Paul Nisselle’s letter about the ‘doctor-patient’ (AFP October 2012) resonated very much with my own experiences of being a doctor-patient.

I had a laparoscopic cholecystectomy performed in 2004. I met my anaesthetist a few minutes before being wheeled into the operating theatre. He asked me what my job was, so I told him. I then informed him of my sensitivity to analgesic side effects. He responded by asking me what type of analgesic I’d like and in what dose. I had to tell him that was for him to decide!

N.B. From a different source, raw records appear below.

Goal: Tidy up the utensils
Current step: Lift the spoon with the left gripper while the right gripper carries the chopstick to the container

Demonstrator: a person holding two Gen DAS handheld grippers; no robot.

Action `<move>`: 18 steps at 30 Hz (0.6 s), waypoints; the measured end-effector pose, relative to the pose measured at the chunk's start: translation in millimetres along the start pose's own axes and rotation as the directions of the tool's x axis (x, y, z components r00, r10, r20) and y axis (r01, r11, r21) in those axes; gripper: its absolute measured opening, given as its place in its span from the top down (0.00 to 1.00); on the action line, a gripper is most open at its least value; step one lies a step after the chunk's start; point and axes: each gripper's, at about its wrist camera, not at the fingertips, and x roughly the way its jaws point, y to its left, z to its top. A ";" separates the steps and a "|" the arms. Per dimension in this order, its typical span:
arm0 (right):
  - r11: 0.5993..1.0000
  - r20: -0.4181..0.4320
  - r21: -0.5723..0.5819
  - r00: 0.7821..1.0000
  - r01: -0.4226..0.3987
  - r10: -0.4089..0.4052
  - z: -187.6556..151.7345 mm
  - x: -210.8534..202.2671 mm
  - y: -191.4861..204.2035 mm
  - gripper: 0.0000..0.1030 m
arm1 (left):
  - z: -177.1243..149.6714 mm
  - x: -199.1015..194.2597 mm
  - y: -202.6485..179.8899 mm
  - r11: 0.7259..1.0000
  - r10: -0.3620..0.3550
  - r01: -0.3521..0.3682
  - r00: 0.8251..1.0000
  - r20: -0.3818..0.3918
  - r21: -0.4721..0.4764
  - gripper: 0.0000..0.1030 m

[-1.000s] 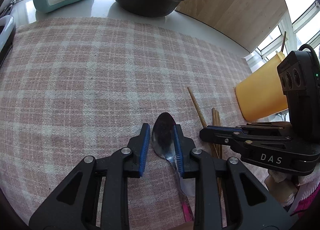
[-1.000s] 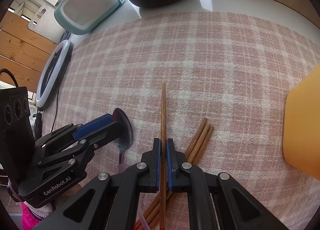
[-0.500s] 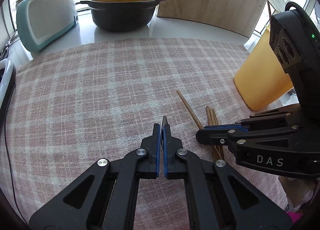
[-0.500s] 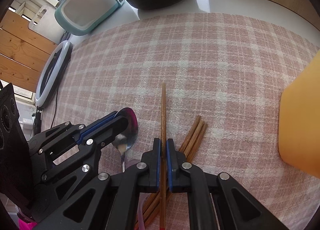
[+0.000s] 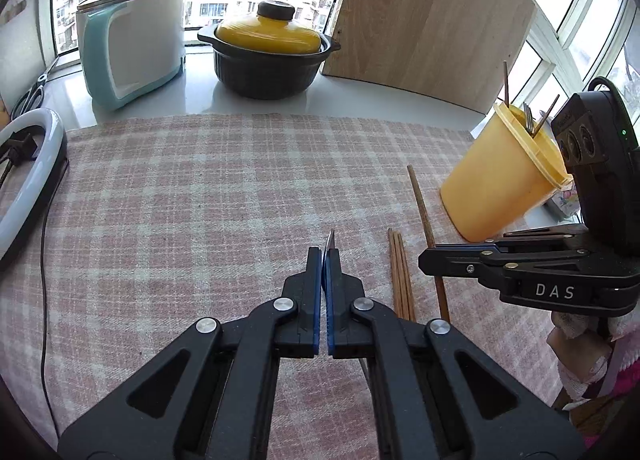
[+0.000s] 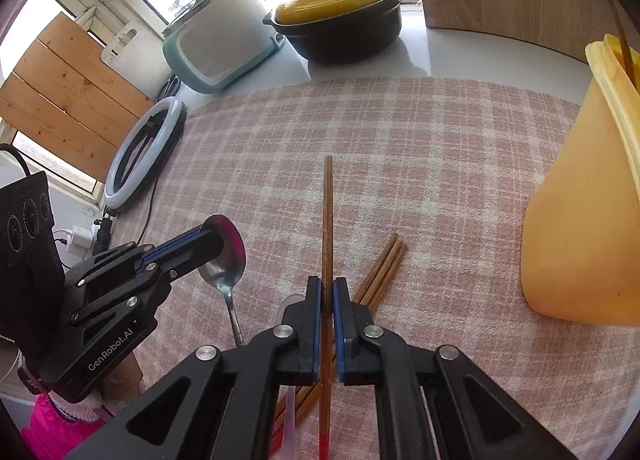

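My left hand-held gripper is clamped on the spoon. In the left wrist view only the thin edge of the bowl shows, standing on edge between the blue pads. In the right wrist view the bowl is pinched at its side and the handle runs down and back toward me. I cannot tell whether the handle end touches the cloth.

My right hand-held gripper is clamped on a single chopstick. The stick passes straight through the closed pads, with its plain tip pointing away from me and a red end near the bottom edge of the view. Seen from the left wrist camera it slants forward out of the gripper and appears raised above the cloth.

A bundle of loose chopsticks lies on the pink checked cloth covering the bench, between the two grippers, with the sticks side by side and touching.

The yellow cup stands at the right edge of the cloth, ahead and to the right of the held chopstick and apart from it. It already holds a fork and other utensils, which stick up above the rim.

At the back of the bench there is a black pot with yellow lid, a teal-and-white cooker and a wooden board. A ring light sits at the left.
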 end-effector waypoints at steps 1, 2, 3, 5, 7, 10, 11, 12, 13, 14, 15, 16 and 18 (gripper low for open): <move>1.000 0.014 -0.013 1.000 0.001 -0.001 -1.4 -6.3 2.1 0.97 | 0.4 -7.4 -1.2 1.000 0.003 -0.003 1.000 0.015 0.005 1.00; 1.000 0.028 -0.025 1.000 0.002 -0.001 -2.9 -13.1 3.7 0.97 | 0.6 -15.7 -2.5 1.000 0.004 -0.005 1.000 0.030 0.007 1.00; 0.999 0.043 -0.036 0.999 0.001 0.000 -4.3 -19.8 5.4 0.97 | 1.1 -22.9 -3.6 1.000 0.002 -0.003 0.999 0.044 0.007 1.00; 0.999 0.070 -0.054 0.998 0.003 0.000 -6.7 -32.2 7.5 0.97 | 2.8 -36.2 -6.4 1.000 -0.002 0.002 0.998 0.069 0.008 1.00; 0.998 0.097 -0.068 0.995 0.004 0.003 -9.5 -45.4 7.6 0.97 | 4.7 -47.3 -10.5 1.000 -0.005 0.004 0.996 0.093 0.018 1.00; 0.996 0.140 -0.092 0.990 0.019 -0.006 -12.3 -63.9 10.1 0.97 | 7.7 -63.1 -18.7 0.999 -0.002 -0.004 0.992 0.124 0.044 1.00; 0.995 0.154 -0.097 0.988 0.024 -0.009 -13.3 -70.0 10.6 0.97 | 9.6 -67.3 -21.5 0.999 -0.003 -0.004 0.991 0.133 0.051 1.00; 0.995 0.169 -0.099 0.985 0.028 -0.010 -14.4 -76.1 10.8 0.97 | 12.9 -70.2 -24.0 0.998 -0.006 -0.002 0.990 0.142 0.055 1.00; 0.995 0.185 -0.100 0.983 0.028 -0.009 -15.9 -82.8 10.7 0.97 | 14.6 -73.8 -26.2 0.998 -0.012 0.003 0.989 0.149 0.058 1.00; 0.994 0.198 -0.101 0.980 0.029 -0.008 -16.4 -89.0 10.7 0.97 | 16.7 -77.3 -28.9 0.998 -0.019 0.009 0.988 0.156 0.063 1.00; 0.994 0.211 -0.103 0.978 0.031 -0.009 -16.9 -94.5 10.6 0.97 | 18.5 -79.6 -31.5 0.998 -0.022 0.011 0.987 0.162 0.068 1.00; 0.994 0.224 -0.103 0.975 0.035 -0.011 -17.5 -100.7 10.0 0.97 | 20.6 -82.5 -34.6 0.997 -0.025 0.012 0.985 0.169 0.074 1.00; 0.994 0.245 -0.105 0.969 0.043 -0.016 -18.7 -110.9 9.4 0.97 | 23.6 -87.8 -41.3 0.996 -0.033 0.018 0.982 0.184 0.087 1.00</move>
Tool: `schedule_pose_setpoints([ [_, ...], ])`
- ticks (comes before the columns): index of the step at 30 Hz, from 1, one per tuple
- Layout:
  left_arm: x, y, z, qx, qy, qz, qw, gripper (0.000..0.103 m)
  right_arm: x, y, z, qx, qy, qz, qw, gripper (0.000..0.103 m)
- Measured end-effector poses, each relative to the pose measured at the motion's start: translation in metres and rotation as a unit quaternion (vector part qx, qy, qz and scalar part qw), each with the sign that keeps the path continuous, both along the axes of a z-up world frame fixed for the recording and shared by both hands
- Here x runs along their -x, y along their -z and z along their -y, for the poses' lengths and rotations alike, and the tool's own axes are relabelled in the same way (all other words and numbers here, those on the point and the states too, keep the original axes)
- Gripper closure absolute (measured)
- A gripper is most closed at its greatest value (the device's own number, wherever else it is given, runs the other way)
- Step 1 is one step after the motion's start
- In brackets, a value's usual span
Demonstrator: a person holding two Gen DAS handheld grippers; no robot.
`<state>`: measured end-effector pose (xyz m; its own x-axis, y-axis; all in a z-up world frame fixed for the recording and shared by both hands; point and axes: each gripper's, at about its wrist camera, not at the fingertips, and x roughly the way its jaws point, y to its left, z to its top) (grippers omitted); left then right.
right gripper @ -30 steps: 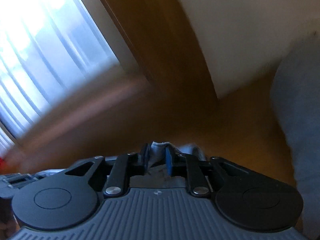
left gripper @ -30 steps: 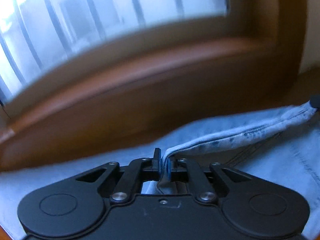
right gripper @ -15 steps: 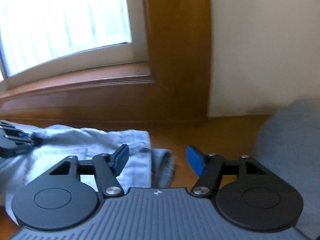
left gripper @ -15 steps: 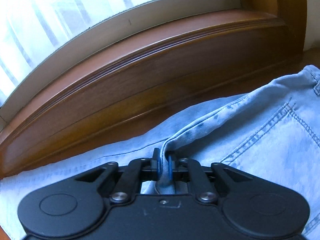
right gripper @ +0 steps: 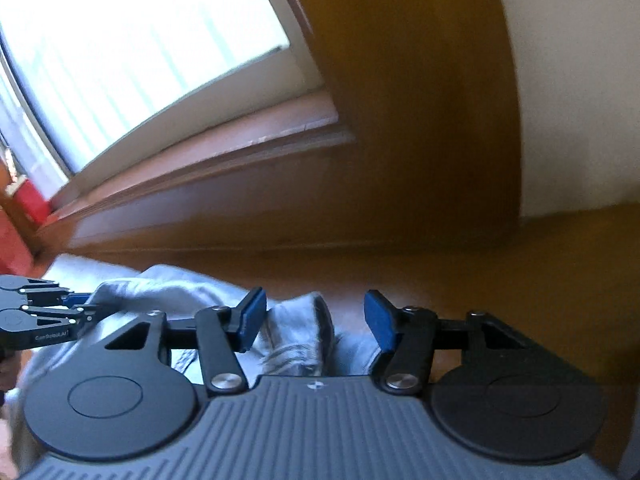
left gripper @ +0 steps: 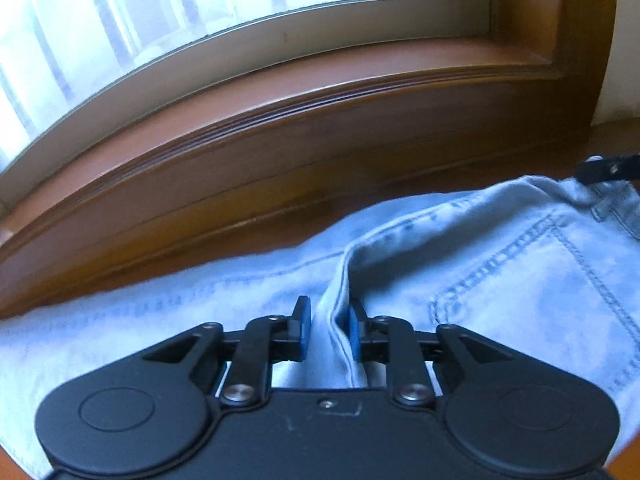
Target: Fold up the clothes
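Note:
Light blue jeans [left gripper: 500, 280] lie on a wooden table under a window. In the left wrist view my left gripper [left gripper: 328, 330] stands slightly open around a raised fold of the denim, its blue pads no longer pinching it. In the right wrist view my right gripper [right gripper: 316, 320] is wide open just above the jeans' waistband edge [right gripper: 296, 332], holding nothing. The left gripper also shows at the left of the right wrist view [right gripper: 36, 320]. A tip of the right gripper shows at the right edge of the left wrist view [left gripper: 608, 170].
A wooden window sill [left gripper: 280, 120] and frame run along the back of the table. A wooden post [right gripper: 420, 100] and a white wall [right gripper: 580, 80] stand at the right. Something red [right gripper: 24, 208] sits at the far left.
Both grippers let go of the jeans. The right one opened first and tilted; the left one has just opened slightly. The jeans now lie flat on the table.

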<state>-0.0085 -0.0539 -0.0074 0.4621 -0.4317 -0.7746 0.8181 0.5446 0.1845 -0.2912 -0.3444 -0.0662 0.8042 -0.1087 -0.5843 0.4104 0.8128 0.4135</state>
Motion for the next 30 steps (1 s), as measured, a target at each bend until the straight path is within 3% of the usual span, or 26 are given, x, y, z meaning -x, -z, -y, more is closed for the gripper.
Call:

I also noticed that the patient in the bed next to me, who was also having a laparoscopic cholecystectomy that day, received a reassuring, detailed explanation of what was involved from her nurse, whereas I received no explanation from my nurse. Was this because my nurse knew I was a doctor and should therefore know what to expect? Possibly. Although I did have a different nurse to the patient I was sharing a room with.

Some years later, I had to see a superspecialist who, like Dr Nisselle’s ophthalmologist, had to be asked to modify his highly specialised explanation to one that I could understand.

As a result of these experiences, I have asked my GP to write Mrs rather than Dr on future referrals. I wonder if other colleagues have had similar experiences, and if so, whether they too have chosen not to reveal that they are a doctor.

Dr Bambi Ward
Melbourne, Vic

Recruitment in general practice

Dear Editor

General practice is an ideal platform for public health researchers as it provides access to a large proportion of the population and enables researchers to target a range of health conditions. While research in this setting is both valuable and essential, difficulties with practice and practitioner recruitment may hinder the development of evidence in this setting. We read Jones et al’s reporting of barriers and enablers to research participation with interest (AFP June 2012).14 This article provides valuable insight to guide researchers in the future design of recruitment procedures in this setting, particularly with the changing demographics of the workforce.

In our experience with recruitment in this setting, we conducted a cross-sectional study, where we sought practice consent to approach patients in the practice waiting room.15 Despite the known challenges faced in recruitment of practices in this setting, we found little evidence on how to maximise practice consent rate. We employed a number of strategies in line with those recommended by the RACGP.16 These included: clinician involvement in study design; financial reimbursements provided to practices; minimising recruitment burden on GPs; minimising complexity of study design; initial telephone contact by lead investigator in the area; and professional development incentives. Our study achieved a 25% practice consent and 75% physician consent rate. Clearly, the recruitment of general practices as research participants is a resource-intensive and challenging process. Researchers using this setting need to take into account these unique barriers while estimating recruitment costs and designing recruitment protocols. While national initiatives exist in the form of the Primary Health Care Research, Evaluation and Development program, further systemic changes to reduce time demands placed on practitioners needs to be implemented in order to increase practice engagement with research.

Sze Lin Yoong
Dr Mariko L Carey
Professor Rob Sanson-Fisher
Professor Catherine D’Este
University of Newcastle, NSW

References

  1. Jones KM, Dixon ME, Dixon JB. Does gender affect the decision to participate? Aust Fam Physician 2012;41:419–23.
  2. Yoong SL, Carey ML, Sanson-Fisher RW, et al. Touch screen computer health assessment in Australian general practice patients: a cross-sectional study protocol. BMJ Open 2012;2:4.
  3. The Royal Australian College of General Practitioners. General practitioner and patient participation in research projects and clinical trials in general practice. South Melbourne: The RACGP, 2008.